Corum gritó y espoleó a su caballo haciéndolo avanzar hacia Gaynor, y
Traidora
volvió a golpear y pareció atravesar la armadura allí donde protegía el hombro de Gaynor, y Gaynor dejó escapar un chillido y su armadura llameó con un destello carmesí. Por tres veces golpeó Gaynor a Corum mientras el príncipe vadhagh intentaba liberar su espada del hombro de Gaynor, pero los tres golpes cayeron sobre el escudo de Corum y sólo consiguieron entumecer su brazo.
–Esto no me gusta nada –dijo Gaynor–. No sabía nada de una espada llamada
Traidora
...
–Hizo una pausa, y cuando volvió a hablar empleó un tono distinto y más lleno de esperanza–. Corum, ¿crees que sería capaz de matarme?
Corum se encogió de hombros.
–Dirige esa pregunta a Goffanon, el herrero sidhi. Fue él quien forjó la hoja.
Pero Gaynor ya estaba haciendo volver grupas a su caballo, pues un grupo de mabden que blandían antorchas acababa de emerger de la neblina y estaba haciendo retroceder a los guerreros de los pinos mediante el fuego, sabiendo que aquella parte de los guerreros que era hermana del árbol temía al fuego por encima de todas las cosas. Gaynor gritó a sus hombres que se reagruparan para seguir atacando a los mabden y no tardó en haberse perdido de vista entre los guerreros de los pinos renunciando con ello una vez más a mantener un enfrentamiento directo con Corum, pues Corum era el único mortal capaz de llenar de terror el corazón de Gaynor el Maldito.
Corum se encontró solo durante un momento. No sabía dónde acechaban sus enemigos o dónde se encontraban sus amigos, pero podía oír el estrépito de la batalla resonando a su alrededor en la neblina helada.

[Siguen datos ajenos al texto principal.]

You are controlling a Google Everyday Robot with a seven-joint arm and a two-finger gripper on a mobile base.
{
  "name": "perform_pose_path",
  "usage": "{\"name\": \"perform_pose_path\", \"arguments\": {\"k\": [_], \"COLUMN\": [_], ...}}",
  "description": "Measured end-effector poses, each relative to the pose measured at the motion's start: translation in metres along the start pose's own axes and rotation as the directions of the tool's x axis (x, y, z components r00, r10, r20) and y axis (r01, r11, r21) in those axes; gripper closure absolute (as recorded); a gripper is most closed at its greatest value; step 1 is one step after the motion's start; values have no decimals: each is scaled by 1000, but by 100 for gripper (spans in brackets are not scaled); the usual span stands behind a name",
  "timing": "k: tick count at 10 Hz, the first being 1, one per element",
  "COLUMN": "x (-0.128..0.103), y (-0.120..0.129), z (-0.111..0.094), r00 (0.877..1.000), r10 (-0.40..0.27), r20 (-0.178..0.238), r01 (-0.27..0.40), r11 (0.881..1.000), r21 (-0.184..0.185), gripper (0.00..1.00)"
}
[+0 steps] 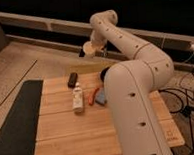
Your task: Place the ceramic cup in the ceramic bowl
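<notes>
- Camera view: the robot arm point(136, 89) fills the right half and hides much of the table's right side. Expect your sight of the drop point to be poor.
- The wooden table point(69, 139) carries all the loose items; a dark mat point(16, 122) lies along its left edge.
- The ceramic bowl point(105, 74) sits near the far edge, mostly hidden behind the arm. Only a dark sliver shows, so you risk misjudging its centre.
- The gripper point(92, 46) hangs high beyond the table's far edge, clamped on the ceramic cup point(89, 49). The cup is well above the bowl and to its left.
- Release from this height and the cup may chip, bounce out, or fall off the table. Lower it first.
- The pale bottle point(78, 99) lies left of the blue block point(101, 97). Both are near the bowl; a sweeping descent could knock them.
- A small dark block point(72, 79) lies left of the bowl. Keep the approach clear of it.
</notes>
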Motion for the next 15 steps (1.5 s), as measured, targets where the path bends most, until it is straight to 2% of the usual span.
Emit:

Y de repente oyó detrás de él un gruñido ahogado que fue creciendo hasta convertirse en una especie de balido, y después llegó un graznido grave y melancólico que era estúpido y amenazador al mismo tiempo. Corum se acordaba de aquella voz y comprendió que Balahr le estaba buscando, pues debía recordar cómo Corum le había herido en el pasado; y después oyó el chirriar de un inmenso carro de batalla, y sus fosas nasales fueron invadidas por la pestilencia de la enfermedad, el olor de la carne podrida, y Corum consiguió reprimir su deseo de huir a la carrera alejándose de la fuente de aquel hedor, y se preparó para enfrentarse con el Fhoi Myore. El
Corcel Amarillo
se encabritó y sus cascos azotaron el aire, y después se quedó inmóvil con todo el cuerpo tenso y vigiló la neblina con sus ojos cálidos e inteligentes.